◆ WORK REQUEST
Copy all lines holding the word "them" from the entries.

◆ DATA FOR PROCESSING
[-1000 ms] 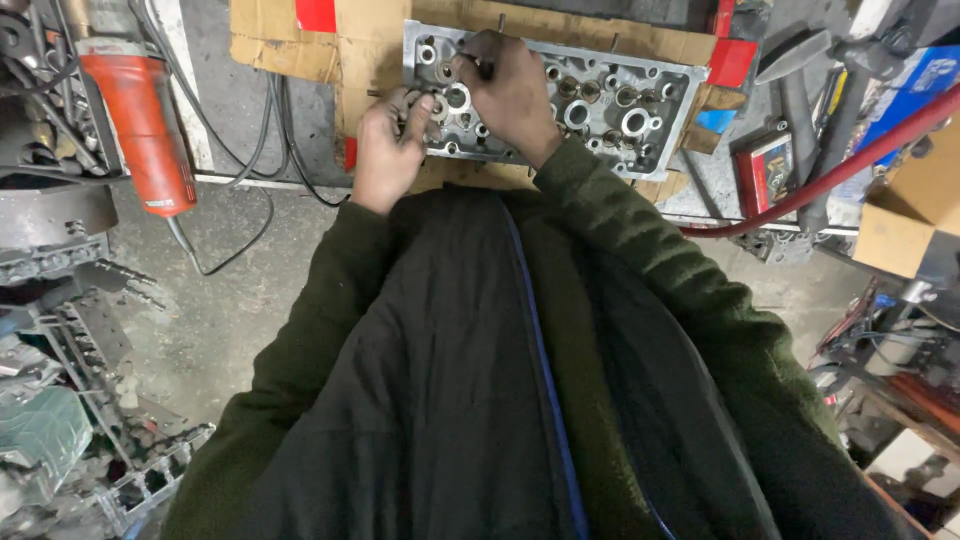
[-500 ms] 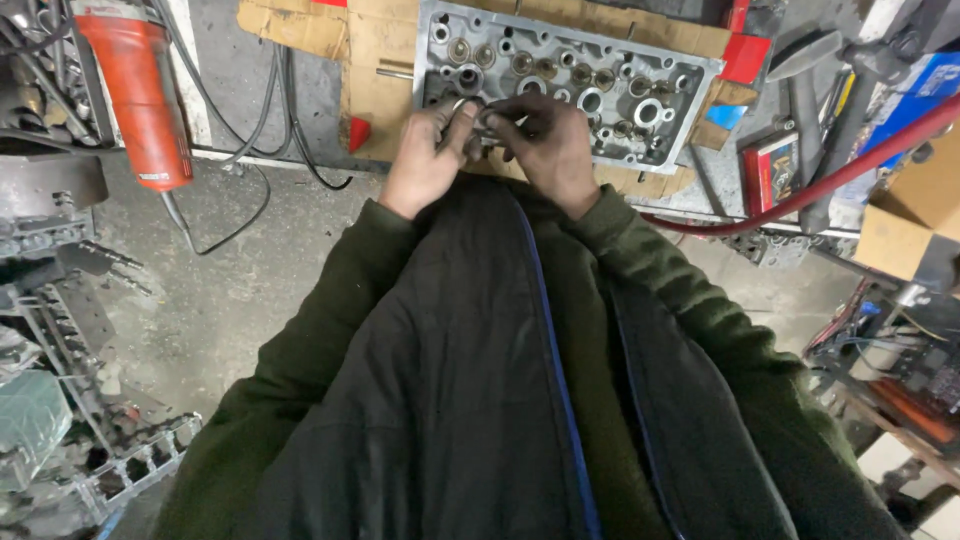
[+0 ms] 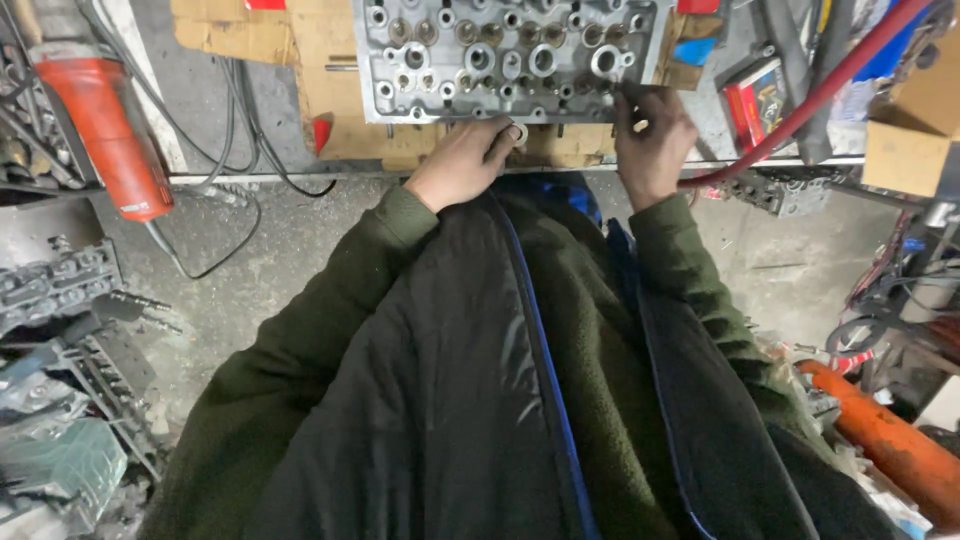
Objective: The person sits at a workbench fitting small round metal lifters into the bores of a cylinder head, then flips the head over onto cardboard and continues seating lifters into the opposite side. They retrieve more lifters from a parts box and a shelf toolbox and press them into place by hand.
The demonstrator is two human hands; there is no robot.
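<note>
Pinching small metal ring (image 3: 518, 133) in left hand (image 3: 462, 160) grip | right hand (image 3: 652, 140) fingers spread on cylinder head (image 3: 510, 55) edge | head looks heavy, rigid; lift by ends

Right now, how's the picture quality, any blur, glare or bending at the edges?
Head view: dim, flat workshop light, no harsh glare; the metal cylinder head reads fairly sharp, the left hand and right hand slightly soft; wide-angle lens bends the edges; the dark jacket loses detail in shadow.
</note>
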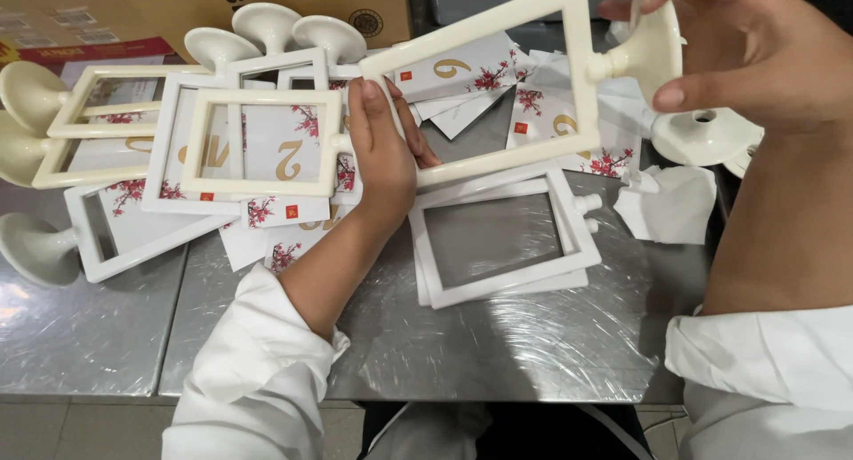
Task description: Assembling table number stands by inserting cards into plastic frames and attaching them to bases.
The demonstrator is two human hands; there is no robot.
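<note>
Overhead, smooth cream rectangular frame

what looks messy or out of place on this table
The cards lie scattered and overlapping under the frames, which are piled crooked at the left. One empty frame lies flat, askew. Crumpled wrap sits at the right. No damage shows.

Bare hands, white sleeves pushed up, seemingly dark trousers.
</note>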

◆ COMPLETED TASK
Objective: The person sits at a workbench fitting small round metal lifters into the bores of a cylinder head, then flips the head over onto cardboard and continues seating lifters into the opposite side. They retrieve more lifters from a parts box and a shelf toolbox and press them into place by hand.
Task description: Assembling table number stands by inserting cards into plastic frames and attaching them to bases.

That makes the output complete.